Recently, Select Service Partner (SSP) Ltd, a company that owns a series of cafés in Reading station announced intentions to convert the Delice de France bakery located at platforms 8 and 9 into a Café Local.
Delice de France serves up baked goods such as cinnamon rolls, chocolate éclairs and paninis as well as soft drinks, coffees and teas.
Both Delice de France and Café Local are SSP brands.
As part of the Café Local project, SSP submitted a licensing application to sell alcohol from the unit on and off the premises from 6am to 11pm seven days a week.
However, SSP’s plan for alcohol sales was opposed by Reading commuter Flora Parnham, who raised fears that people drinking on the platform would lead to anti-social behaviour.
Objecting to the application, Ms Parnham said: “I have travelled frequently to London for over 14 years by train.
“Alcohol consumption at the station is dangerous due to the trains and crowded platforms.
The consumption on trains is unsocial including people relieving themselves on the platforms, train seats and carriages, especially at night.
“At night in particular it can be intimidating for passengers.
“Slipping on platforms is always a safety issue this will make it worse.
The cafe is near escalators, which poses an additional danger.”
She suggested that if alcohol is sold, it must be in plastic bottles or cans rather than glass to minimise the risk posed by the smashed glass.
Her objection meant a licensing committee meeting was held by Reading Borough Council to decide on the application.

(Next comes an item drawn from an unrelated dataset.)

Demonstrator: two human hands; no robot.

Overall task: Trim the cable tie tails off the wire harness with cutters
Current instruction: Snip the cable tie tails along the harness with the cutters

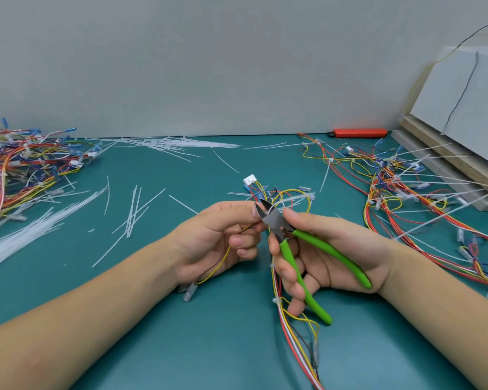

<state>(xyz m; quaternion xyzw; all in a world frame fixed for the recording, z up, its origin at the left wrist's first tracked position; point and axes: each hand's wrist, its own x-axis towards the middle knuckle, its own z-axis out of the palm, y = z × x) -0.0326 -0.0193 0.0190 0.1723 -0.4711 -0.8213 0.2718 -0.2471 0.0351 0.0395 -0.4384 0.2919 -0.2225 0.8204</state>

During the meeting, Simon Hilton, operations manager of SSP explained that Café Local will have a mixed product offering of not only food, alcoholic and soft drinks, but also chargers, electric items, umbrellas and toiletries as well.
Sharon Scott, general manager of SSP stated that no issues had been raised at the other SSP sites that sell alcohol in the station, namely the Pumpkin Café on platform 7 and Caffè Ritazza on platform 10.
Mr Hilton added that only individual cans and bottles of alcohol will be sold, clarifying that no multi-packs will be sold.
He said: “We see ourselves as a take out option. ”
Councillor Paul Woodward (Labour, Church) chair of the committee, quipped that he was satisfied that they are not looking to be “an extension of The Three Guineas.”
The Three Guineas is the main pub that occupies the old station building.
Sharon Scott added that beer and cider cans on sale will range from £3.49 to £4.99, alcoholic mixer cans will cost £4.99, with small bottles of wine priced at £4.79.
The licensing committee granted the licence for Café Local subject to conditions, which lay out a CCTV operation regime and other conditions such as a Challenge 25 age verification policy and a staff training regime with refreshers every 12 months.
The decision was made on Thursday, April 13 by cllr Woodward, cllr Sue Kitchingham (Labour, Caversham Heights) and cllr Louise Keane (Green, Katesgrove).